[Brief]
Look through the records below for the line holding "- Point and". Write it out exactly, with each following line through the line holding "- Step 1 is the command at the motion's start".

Extracted data entries

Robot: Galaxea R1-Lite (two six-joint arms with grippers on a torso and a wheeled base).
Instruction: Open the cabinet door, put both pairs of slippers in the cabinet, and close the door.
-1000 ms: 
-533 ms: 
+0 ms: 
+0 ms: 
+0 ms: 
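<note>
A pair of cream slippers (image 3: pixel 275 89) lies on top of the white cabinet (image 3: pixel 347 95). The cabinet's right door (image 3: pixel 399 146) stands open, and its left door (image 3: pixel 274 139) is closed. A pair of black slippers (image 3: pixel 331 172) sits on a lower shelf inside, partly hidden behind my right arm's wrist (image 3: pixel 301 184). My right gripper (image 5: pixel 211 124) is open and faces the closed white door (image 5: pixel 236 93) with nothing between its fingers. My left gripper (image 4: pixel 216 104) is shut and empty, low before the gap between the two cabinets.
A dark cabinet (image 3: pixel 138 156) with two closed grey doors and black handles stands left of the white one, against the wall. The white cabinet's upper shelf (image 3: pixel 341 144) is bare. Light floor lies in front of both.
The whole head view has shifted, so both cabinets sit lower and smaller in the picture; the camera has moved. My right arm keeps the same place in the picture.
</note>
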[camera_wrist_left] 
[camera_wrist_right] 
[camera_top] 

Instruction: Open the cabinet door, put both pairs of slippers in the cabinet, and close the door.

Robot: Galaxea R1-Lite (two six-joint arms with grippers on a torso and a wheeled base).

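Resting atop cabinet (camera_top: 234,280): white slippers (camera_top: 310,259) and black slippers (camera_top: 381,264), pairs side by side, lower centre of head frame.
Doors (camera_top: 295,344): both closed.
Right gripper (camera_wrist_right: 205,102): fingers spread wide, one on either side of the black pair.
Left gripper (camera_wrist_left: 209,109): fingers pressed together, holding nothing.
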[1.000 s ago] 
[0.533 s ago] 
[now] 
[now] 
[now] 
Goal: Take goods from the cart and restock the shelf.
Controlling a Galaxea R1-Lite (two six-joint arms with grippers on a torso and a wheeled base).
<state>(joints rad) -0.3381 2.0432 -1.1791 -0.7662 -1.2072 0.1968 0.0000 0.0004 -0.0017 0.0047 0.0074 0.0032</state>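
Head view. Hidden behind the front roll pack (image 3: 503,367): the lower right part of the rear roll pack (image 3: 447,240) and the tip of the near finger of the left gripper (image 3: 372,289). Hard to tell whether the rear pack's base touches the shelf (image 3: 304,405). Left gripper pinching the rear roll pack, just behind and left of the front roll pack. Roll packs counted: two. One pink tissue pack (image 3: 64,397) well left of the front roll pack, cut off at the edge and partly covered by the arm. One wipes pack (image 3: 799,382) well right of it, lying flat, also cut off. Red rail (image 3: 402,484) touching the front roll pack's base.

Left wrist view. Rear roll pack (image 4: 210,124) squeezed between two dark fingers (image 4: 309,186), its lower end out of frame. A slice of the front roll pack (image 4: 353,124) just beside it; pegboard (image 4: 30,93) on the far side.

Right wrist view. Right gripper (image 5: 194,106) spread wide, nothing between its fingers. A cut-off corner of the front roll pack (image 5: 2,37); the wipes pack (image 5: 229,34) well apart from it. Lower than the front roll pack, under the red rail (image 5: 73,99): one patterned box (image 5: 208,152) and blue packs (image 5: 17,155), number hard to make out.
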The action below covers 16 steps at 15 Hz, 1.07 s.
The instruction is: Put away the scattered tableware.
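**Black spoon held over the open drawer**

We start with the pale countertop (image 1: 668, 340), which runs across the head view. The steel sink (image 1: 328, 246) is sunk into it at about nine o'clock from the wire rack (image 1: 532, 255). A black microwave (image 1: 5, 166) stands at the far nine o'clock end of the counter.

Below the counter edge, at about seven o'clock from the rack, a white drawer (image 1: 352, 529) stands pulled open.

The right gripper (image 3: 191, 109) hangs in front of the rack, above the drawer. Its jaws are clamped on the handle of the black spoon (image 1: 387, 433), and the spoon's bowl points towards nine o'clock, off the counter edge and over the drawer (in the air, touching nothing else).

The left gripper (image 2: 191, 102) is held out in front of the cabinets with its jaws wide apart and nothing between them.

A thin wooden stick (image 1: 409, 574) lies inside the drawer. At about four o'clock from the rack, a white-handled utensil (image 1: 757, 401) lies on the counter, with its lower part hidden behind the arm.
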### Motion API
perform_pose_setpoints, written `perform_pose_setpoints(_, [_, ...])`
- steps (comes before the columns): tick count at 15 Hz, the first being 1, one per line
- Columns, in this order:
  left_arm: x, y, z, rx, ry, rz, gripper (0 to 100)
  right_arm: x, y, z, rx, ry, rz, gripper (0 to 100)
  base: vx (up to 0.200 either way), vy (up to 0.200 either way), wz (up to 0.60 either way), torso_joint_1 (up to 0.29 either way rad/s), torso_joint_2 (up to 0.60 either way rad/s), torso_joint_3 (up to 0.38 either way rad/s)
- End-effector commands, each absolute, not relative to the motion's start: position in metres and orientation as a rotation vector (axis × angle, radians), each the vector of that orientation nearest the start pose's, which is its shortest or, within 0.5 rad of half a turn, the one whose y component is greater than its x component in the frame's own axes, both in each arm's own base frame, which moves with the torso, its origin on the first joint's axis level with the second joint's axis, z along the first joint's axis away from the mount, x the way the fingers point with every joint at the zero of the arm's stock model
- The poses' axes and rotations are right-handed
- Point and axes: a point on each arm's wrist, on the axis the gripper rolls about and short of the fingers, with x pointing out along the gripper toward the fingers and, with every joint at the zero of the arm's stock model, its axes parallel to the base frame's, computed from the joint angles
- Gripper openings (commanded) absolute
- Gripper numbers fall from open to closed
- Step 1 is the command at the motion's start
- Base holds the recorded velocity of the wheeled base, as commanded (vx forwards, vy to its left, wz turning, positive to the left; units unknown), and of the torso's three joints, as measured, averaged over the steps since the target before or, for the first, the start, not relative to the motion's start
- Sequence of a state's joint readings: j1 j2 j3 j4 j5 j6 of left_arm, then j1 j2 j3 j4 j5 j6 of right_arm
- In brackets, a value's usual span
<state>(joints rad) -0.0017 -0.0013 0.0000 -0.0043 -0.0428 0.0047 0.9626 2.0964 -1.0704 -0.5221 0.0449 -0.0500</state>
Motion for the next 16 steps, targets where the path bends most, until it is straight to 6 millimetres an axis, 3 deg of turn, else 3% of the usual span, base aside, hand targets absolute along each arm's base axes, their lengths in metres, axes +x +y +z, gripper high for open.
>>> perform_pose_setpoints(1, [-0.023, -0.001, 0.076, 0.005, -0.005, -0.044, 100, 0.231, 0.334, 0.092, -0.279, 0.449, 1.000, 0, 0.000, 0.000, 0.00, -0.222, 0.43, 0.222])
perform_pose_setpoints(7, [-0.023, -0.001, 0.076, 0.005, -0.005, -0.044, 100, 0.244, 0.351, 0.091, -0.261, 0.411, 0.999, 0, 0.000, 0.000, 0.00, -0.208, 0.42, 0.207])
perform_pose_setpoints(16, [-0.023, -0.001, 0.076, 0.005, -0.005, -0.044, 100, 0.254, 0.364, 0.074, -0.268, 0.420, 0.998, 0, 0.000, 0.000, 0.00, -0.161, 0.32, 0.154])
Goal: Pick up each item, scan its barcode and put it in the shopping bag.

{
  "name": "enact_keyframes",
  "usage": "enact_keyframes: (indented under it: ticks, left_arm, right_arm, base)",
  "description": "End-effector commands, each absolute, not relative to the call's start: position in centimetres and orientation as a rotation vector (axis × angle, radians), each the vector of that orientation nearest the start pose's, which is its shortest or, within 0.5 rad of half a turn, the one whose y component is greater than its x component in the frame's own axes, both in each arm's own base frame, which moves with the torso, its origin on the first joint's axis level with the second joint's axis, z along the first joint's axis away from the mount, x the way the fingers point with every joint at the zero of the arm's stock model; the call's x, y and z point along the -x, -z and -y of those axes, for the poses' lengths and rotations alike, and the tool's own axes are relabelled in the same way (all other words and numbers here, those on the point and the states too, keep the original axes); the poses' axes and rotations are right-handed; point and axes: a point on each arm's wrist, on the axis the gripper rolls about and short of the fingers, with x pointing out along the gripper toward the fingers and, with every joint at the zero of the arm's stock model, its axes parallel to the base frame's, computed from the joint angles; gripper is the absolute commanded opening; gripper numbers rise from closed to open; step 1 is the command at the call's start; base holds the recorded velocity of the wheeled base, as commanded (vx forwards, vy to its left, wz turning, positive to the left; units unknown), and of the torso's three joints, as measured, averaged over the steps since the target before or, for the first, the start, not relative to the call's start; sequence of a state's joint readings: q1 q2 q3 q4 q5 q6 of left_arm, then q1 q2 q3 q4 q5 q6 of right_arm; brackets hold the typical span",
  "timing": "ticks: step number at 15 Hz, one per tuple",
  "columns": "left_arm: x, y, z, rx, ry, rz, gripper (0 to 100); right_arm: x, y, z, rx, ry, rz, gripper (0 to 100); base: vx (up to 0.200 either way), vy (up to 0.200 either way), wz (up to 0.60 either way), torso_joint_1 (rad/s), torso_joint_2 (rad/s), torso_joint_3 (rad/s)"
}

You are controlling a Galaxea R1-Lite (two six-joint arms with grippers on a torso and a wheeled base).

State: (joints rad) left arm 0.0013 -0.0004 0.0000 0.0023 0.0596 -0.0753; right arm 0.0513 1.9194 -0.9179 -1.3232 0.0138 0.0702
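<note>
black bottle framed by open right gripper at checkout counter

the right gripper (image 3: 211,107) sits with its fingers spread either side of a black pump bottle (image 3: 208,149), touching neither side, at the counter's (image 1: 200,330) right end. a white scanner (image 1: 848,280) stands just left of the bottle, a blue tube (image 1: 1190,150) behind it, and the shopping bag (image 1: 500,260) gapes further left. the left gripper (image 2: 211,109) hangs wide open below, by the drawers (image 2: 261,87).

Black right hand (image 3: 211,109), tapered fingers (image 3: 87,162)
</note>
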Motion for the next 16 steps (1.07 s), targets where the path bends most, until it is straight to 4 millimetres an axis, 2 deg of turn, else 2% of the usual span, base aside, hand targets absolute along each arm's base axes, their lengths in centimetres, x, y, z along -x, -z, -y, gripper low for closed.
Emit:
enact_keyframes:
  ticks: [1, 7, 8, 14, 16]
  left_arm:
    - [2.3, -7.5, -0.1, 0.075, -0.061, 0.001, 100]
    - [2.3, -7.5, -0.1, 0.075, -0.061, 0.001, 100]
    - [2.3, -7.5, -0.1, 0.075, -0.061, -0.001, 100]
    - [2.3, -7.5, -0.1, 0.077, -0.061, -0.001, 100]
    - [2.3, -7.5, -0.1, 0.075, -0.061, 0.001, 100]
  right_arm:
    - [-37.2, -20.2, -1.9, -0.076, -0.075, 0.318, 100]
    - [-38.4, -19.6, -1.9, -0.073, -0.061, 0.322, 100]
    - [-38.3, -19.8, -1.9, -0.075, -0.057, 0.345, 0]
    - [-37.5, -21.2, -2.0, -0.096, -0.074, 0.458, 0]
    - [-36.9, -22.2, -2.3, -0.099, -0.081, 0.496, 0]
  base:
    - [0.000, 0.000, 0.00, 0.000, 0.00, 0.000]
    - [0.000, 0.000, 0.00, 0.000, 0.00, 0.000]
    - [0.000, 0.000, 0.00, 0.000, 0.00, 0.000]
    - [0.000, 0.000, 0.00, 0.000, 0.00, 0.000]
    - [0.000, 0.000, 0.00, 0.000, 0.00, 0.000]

[Answer below]
- Point and axes: a point on each arm's wrist, on the axis the gripper rolls about and short of the fingers, with x pointing out along the gripper toward the fingers and, with every joint at the zero of the arm's stock model, its axes parallel to the base frame's, computed from the joint angles
- Gripper openings (commanded) absolute
- Gripper numbers fall from open to closed
- Step 1 is the command at the motion's start

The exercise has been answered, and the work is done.